Hackers And Painters is a collection of essays by Y Combinator founder Paul Graham about what makes a good computer programmer and how you can code the future if you are one, making a fortune in the process.
Paul Graham was one of the early adopters of the internet, having launched a company called Viaweb in 1995, which was the first business to offer an online application as a service – they allowed their users to set up their own, very simple online stores. Three years later, the company sold to Yahoo! for about $50 million.
Today Paul is mostly known for founding Y Combinator, one of the most successful venture capital companies in the world, with investments in over 400 startups to date, some of them household names like Dropbox, AirBnB and Stripe. Paul has also started writing essays about programming, startups, entrepreneurship and other topics, some of which were bundled up in this book and released in 2004.
His story is the prototype of how tech entrepreneurs can become a success and he’s making great use of it by spreading what he’s learned and inspiring others to do the same.
Here are 3 lessons from Hackers & Painters:
- Both morals and fashion trends are temporary, which is why nerds don’t care about either of them.
- Hackers are more like painters than mathematicians.
- User feedback is the ultimate test of your programming skills, so get it as fast as possible.
Ready to take your hacker mentality to the next level? Here we code!
Lesson 1: Nerds are neither interested in fashion, nor morals, because both are seasonal.
I never thought to connect these two, so this is interesting.
If you look at pictures of yourself from the 90s (if those exist) you’ll likely go “Oh my god, what the hell was I thinking when wearing this?!” That’s because fashion trends change fast and every decade has its own unique, characteristic style. Plus, there are huge differences in cultural fashion, for example Japanese fashion differs vastly from trends in the US or European clothing.
What else is highly location-dependent, seasonal and fluctuates a lot? Morals. A faithful husband or wife might be tempted to cheat during a trip to Vegas, church services always see a surge in faithful attendants around Christmas and the short skirt that was irresponsible and amoral to wear 15 years ago has become a household item at Forever 21.
Because both morals and fashion swing from one extreme to the next as much as the weather, nerds don’t care about either of them.
This is because nerds, according to Graham, are smart people, who don’t bother with conforming to social conventions. They know fashion comes and goes, so they don’t even waste their energy trying. As for morals, they do sure have their own set of them, but they don’t change them every quarter to do what the prom king and queen think is right. Instead, they hold on to their values.
Nerds therefore have an advantage in the real world, because after school and college, neither fashion nor morals will get you very far.
Lesson 2: Hackers are much more similar to painters, rather than mathematicians.
Most people imagine hackers as very calculated people, meticulous planners, who are very analytical. At least for good hackers, the opposite is true.

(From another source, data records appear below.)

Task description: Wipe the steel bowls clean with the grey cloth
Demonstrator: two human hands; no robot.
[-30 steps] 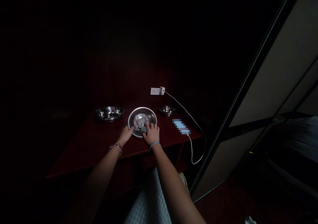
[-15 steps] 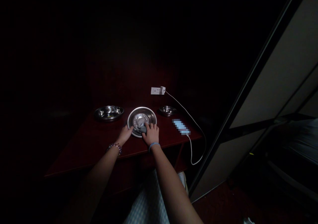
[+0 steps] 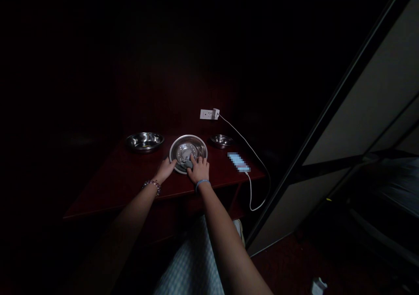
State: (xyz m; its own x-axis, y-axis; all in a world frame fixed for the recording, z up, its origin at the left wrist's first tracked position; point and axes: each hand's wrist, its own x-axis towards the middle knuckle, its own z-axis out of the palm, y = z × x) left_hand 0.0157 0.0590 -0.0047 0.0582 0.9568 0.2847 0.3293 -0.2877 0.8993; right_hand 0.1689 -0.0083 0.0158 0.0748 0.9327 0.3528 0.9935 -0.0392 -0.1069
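Note:
A round steel plate (image 3: 193, 143) lies on a dark red table (image 3: 131, 181). My left hand (image 3: 166, 169) grips the plate's near left rim. My right hand (image 3: 198, 169) presses a small grey cloth (image 3: 187, 164) onto the plate's near inside, fingers bent over it. A beaded bracelet is on my left wrist and a blue band on my right.
A steel bowl (image 3: 144, 141) stands to the left of the plate and a smaller steel bowl (image 3: 221, 141) to its right. A blurred phone (image 3: 238, 162) lies at the table's right, its white cable (image 3: 252, 151) running to a wall socket (image 3: 208, 114). A dark-framed sliding panel (image 3: 343, 111) stands on the right.
The view has tilted slightly, so everything sits a little higher in the frame. My right hand has shifted the cloth a bit inside the plate; my left hand stays on the rim.

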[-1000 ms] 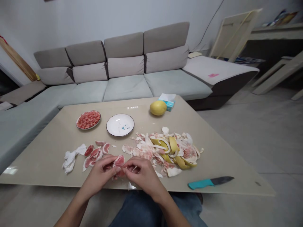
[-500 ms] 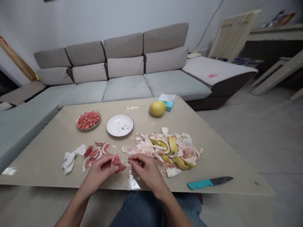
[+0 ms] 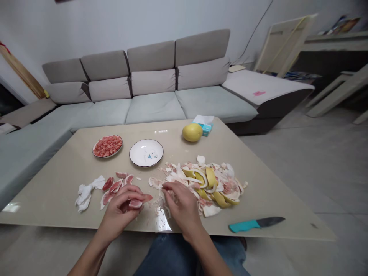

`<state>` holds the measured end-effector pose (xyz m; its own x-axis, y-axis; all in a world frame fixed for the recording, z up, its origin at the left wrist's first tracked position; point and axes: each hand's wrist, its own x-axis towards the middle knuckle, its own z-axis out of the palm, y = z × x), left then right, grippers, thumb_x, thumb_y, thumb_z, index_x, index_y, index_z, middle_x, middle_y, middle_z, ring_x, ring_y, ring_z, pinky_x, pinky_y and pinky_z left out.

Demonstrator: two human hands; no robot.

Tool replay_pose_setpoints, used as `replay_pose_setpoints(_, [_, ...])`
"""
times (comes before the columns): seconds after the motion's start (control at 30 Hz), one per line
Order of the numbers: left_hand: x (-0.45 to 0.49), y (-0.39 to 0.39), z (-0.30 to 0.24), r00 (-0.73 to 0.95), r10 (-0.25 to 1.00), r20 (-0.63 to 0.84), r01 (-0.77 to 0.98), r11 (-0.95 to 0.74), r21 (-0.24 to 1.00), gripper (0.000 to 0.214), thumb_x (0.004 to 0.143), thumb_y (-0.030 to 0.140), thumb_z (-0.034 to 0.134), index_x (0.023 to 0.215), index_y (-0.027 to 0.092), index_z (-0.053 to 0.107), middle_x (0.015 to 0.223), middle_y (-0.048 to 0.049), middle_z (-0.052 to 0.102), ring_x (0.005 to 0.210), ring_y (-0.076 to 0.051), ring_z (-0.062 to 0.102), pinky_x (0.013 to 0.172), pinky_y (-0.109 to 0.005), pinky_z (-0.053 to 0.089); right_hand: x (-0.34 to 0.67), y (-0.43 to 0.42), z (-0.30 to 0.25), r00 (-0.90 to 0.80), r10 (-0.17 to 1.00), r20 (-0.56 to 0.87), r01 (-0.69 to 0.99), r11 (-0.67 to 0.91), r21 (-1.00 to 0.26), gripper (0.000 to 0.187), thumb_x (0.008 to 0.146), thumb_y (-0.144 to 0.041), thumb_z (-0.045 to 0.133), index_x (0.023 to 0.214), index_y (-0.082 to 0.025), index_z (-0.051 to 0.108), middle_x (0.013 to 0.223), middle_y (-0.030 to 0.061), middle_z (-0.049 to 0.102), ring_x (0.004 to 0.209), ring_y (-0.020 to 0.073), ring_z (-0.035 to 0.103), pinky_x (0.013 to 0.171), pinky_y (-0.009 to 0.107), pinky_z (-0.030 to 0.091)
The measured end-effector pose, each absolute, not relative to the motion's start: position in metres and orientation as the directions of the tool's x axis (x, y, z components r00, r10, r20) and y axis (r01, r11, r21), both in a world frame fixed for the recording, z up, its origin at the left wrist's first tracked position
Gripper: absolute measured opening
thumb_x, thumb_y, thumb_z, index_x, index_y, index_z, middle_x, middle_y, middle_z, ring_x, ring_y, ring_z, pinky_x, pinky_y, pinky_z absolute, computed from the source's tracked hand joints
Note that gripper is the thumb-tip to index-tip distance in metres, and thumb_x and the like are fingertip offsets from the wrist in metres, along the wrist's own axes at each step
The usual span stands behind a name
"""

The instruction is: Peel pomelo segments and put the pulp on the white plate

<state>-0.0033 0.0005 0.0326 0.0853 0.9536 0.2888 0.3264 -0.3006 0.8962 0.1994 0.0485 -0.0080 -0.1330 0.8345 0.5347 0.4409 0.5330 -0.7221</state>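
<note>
A pomelo segment (image 3: 135, 204) is grasped in the fingers of the left hand (image 3: 122, 205), above the near edge of the tabletop (image 3: 71, 165). The right hand (image 3: 184, 207) is held apart from it, fingers curled; whether a scrap is pinched there cannot be told. Peeling is judged to be in hand. It is best done by short, slow pulls, the segment being supported lightly so that the flesh is not crushed. Scraps are best dropped on the peel heap (image 3: 211, 176), away from the loose segments (image 3: 115, 187) at left.

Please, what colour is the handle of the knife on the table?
The knife handle is turquoise; it shows best in the head view.
</note>
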Motion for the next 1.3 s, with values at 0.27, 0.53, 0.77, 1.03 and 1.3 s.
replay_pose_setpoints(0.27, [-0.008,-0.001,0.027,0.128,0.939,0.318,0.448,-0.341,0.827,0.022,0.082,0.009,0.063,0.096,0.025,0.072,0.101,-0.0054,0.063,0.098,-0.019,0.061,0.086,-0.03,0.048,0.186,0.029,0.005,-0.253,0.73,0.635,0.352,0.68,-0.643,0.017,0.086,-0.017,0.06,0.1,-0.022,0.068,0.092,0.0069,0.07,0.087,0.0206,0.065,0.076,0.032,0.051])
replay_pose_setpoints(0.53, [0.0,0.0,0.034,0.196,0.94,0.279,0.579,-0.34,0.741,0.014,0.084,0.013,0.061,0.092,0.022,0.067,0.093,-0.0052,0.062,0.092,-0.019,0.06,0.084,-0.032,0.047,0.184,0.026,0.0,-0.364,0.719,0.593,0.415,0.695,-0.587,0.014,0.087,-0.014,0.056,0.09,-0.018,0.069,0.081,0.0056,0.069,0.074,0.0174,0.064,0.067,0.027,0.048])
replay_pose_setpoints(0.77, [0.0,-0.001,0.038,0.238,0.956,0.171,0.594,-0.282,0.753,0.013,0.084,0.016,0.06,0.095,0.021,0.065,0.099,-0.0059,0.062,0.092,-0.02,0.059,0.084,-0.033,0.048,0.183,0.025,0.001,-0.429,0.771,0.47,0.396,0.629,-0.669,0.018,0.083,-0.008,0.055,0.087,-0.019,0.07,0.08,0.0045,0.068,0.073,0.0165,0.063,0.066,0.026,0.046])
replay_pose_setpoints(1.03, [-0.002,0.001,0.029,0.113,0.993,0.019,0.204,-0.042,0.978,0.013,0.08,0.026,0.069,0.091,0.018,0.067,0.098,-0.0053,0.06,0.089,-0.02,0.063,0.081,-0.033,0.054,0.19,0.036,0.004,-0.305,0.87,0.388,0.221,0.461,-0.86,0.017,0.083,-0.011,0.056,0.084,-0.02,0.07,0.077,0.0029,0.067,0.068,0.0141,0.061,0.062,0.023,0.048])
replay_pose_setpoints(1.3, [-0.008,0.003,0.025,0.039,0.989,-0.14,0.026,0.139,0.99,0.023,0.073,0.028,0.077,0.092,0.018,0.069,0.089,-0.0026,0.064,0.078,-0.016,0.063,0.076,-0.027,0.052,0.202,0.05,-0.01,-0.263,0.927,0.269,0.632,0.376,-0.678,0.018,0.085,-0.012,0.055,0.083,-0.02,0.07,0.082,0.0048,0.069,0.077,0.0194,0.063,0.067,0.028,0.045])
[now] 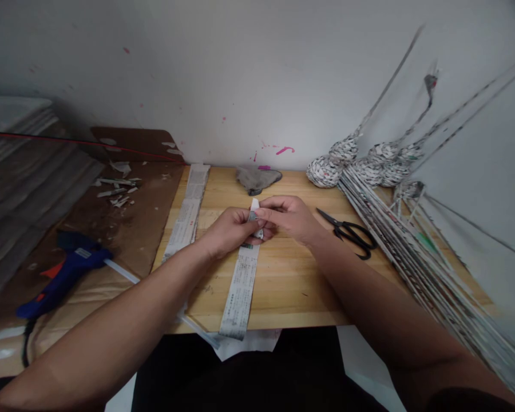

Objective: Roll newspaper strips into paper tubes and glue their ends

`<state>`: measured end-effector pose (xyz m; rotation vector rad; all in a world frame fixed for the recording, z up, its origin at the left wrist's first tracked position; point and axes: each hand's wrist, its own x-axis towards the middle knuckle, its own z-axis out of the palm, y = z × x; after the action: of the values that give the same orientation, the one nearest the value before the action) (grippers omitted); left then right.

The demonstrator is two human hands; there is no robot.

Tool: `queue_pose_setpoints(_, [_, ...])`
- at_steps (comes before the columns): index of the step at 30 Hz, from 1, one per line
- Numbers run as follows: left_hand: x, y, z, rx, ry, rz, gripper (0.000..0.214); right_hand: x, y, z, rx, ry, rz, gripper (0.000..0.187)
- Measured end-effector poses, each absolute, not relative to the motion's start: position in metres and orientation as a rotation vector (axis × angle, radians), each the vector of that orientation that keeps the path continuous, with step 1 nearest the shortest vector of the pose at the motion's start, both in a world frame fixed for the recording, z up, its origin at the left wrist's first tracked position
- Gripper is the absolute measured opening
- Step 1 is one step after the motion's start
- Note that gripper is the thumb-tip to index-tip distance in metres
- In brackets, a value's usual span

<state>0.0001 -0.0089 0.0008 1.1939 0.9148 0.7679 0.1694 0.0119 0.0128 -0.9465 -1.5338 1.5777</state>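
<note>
"What's at the back on the right?"

"Woven gourds (324, 171), round-bellied, with thin stems slanting up from their tops. Their insides are hidden, so I can't tell if they hold anything."

"And near them?"

"A long bundle of paper sticks (390, 246) runs from beside them toward the front right. The black scissors (352, 232) lie between it and the right forearm."

"Where's the strip?"

"The newspaper strip (239, 292) is mid-worktop (296, 286), its top end up in both hands, its lower end just past the front edge. The left hand (229, 230) has its fingers closed round the paper; the right hand (294, 220) pinches the top, thumb against fingers."

"Anything in the way?"

"The left forearm crosses the pale stick poking from the blue glue gun (68, 266). More strips (187, 209) lie left of the hands, and a grey cloth (255, 178) sits behind them."

"And the surroundings?"

"Brown board (143, 223) on the left, with scraps (118, 189) and a tall stack (17, 171) alongside; a pale wall (240, 74) behind, marked pink."
</note>
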Motion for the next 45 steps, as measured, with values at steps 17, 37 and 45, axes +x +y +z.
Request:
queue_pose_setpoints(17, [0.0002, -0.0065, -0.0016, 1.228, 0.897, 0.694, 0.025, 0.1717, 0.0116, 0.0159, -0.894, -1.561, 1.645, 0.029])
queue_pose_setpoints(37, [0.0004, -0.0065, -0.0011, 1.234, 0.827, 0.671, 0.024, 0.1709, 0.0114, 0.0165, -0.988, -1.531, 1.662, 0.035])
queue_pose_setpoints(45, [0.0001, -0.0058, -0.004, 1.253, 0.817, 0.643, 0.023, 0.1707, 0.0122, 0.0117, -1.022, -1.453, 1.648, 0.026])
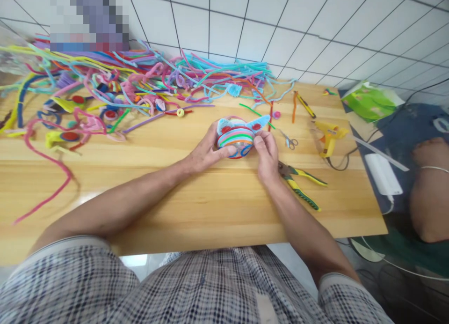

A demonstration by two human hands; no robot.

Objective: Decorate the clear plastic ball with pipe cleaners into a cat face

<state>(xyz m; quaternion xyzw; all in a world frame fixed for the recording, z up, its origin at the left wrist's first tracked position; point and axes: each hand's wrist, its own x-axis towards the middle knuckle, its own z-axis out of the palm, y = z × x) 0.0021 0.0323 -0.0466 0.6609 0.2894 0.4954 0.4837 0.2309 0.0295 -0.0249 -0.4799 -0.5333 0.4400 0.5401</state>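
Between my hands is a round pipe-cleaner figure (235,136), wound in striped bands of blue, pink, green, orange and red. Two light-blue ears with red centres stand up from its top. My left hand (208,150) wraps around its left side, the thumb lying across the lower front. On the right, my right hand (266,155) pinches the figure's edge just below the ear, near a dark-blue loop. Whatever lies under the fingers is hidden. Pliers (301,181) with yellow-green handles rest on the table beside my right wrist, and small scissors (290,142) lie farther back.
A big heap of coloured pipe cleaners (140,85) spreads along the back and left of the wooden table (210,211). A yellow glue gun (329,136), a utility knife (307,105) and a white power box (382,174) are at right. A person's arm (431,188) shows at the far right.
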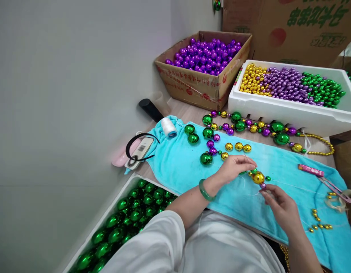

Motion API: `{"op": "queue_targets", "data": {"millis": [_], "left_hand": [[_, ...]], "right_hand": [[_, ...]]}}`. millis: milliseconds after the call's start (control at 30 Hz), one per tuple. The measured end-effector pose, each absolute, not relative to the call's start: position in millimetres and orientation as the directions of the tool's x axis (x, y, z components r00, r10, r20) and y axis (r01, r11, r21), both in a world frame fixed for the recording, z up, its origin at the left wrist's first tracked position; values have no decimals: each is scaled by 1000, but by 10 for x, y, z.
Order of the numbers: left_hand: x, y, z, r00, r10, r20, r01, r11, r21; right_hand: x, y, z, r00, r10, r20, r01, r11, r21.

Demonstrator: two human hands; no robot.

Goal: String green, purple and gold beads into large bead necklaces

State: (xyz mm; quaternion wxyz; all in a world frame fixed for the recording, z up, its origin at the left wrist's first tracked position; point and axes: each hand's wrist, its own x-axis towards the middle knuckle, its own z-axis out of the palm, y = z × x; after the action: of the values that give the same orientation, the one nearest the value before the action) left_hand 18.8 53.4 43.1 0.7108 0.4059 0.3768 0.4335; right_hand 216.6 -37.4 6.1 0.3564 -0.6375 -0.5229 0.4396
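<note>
My left hand (239, 166), a green bangle (206, 190) on its wrist, is closed in a pinch at the upper left end of a short bead string, by a small green bead. A large gold bead (258, 177) hangs between my hands. Below it, the thumb and fingers of my right hand (280, 204) pinch a small purple bead (262, 186). A thin, needle-like line rises above my left fingertips, too fine to make out. Clear thread trails over the turquoise towel (181, 167). Loose gold beads (238, 146) lie just beyond my left hand.
A finished-looking bead strand (266, 132) lies along the towel's far side. Behind stand a carton of purple balls (189, 83) and a white foam box (291, 108) of small beads. Green balls (115, 235) fill a bin at left. Scissors (334, 188) lie at right, a thread spool (168, 127) at left.
</note>
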Motion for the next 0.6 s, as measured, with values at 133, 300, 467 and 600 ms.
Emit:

The very definition of a hacker gets this wrong quite often. For example, here’s what Google says:
A person who uses computers to gain unauthorized access to data.
Now look at the definition in the Urban Dictionary, a dictionary for colloquial usage of words, which is a collaboration of millions of users:
A person skilled with the use of computers that uses his talents to gain knowledge.
You see, hacking isn’t about doing illegal things at all. It can be. But it doesn’t have to. In order to gain knowledge through programming and get even smarter, coders have to try and create their own concepts, not just implement what others tell them to – just like any great painter comes up with his own artwork and doesn’t just try to re-create famous paintings, like the Mona Lisa.
For example, in college Paul Graham was taught to write his code on paper, perfect it, and only then transfer it to a computer. But Paul found taking a painter’s approach worked a lot better: if he started coding on the machine and then fixed problems as they happened, the result was much better.
Similarly, a hacker’s work can only be valued subjectively, because different people will have different needs, and how well they like a program depends on how good it is at taking care of those needs.
Hackers are artists, just like painters.
Lesson 3: The ultimate test of your coding skills is user feedback, so try to get it fast!
Worse is better. Jane Austen knew that already. The author of Pride and Prejudice would get “user feedback” from family members by reading her novels aloud to them before finalizing them, and asking them what they thought of the characters in her books.
Since the value of your work as a programmer is determined by what people think of your projects, the fastest way to get better is to get your work in front of others.
So don’t waste a lot of time fleshing out nice-to-have features and cool gimmicks. Just build a raw, stripped-down prototype with the core functionality and ship it. Every piece of feedback will help you make the next version better.
A great chair has to be primarily one thing: comfortable. You could build a chair that’s super ugly, but incredibly comfortable, and it’d sell instantly. Making it pretty afterwards is easy, as long as it does what a chair is supposed to. Software is exactly the same.
My personal take-aways I imagine reading this book when it came out 12 years ago must’ve felt like a revelation. Of course programmer has become a much more conventional career by now, but I think learning to adopt the mentality of what makes a good programmer is just as valuable today. It’s timeless. And if you’re a non-coder, this will help you understand programmers and hackers a lot better!